Exercise: Read the listing below. Then repeat it exactly.

Material provided:

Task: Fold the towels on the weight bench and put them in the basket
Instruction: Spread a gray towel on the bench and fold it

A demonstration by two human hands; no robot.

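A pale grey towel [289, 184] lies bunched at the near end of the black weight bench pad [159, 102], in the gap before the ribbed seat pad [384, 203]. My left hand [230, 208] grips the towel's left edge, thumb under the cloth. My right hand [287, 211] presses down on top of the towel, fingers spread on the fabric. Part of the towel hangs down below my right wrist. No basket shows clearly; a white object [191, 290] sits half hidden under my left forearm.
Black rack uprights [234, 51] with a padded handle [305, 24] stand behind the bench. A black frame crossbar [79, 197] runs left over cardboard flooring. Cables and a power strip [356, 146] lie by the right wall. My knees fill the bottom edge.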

Response box:
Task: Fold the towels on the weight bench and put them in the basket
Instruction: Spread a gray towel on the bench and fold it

A demonstration by two human hands; no robot.

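A pale grey towel [289, 184] lies bunched at the near end of the black weight bench pad [159, 102], in the gap before the ribbed seat pad [384, 203]. My left hand [230, 208] grips the towel's left edge, thumb under the cloth. My right hand [287, 211] presses down on top of the towel, fingers spread on the fabric. Part of the towel hangs down below my right wrist. No basket shows clearly; a white object [191, 290] sits half hidden under my left forearm.
Black rack uprights [234, 51] with a padded handle [305, 24] stand behind the bench. A black frame crossbar [79, 197] runs left over cardboard flooring. Cables and a power strip [356, 146] lie by the right wall. My knees fill the bottom edge.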

No more work is needed on this answer.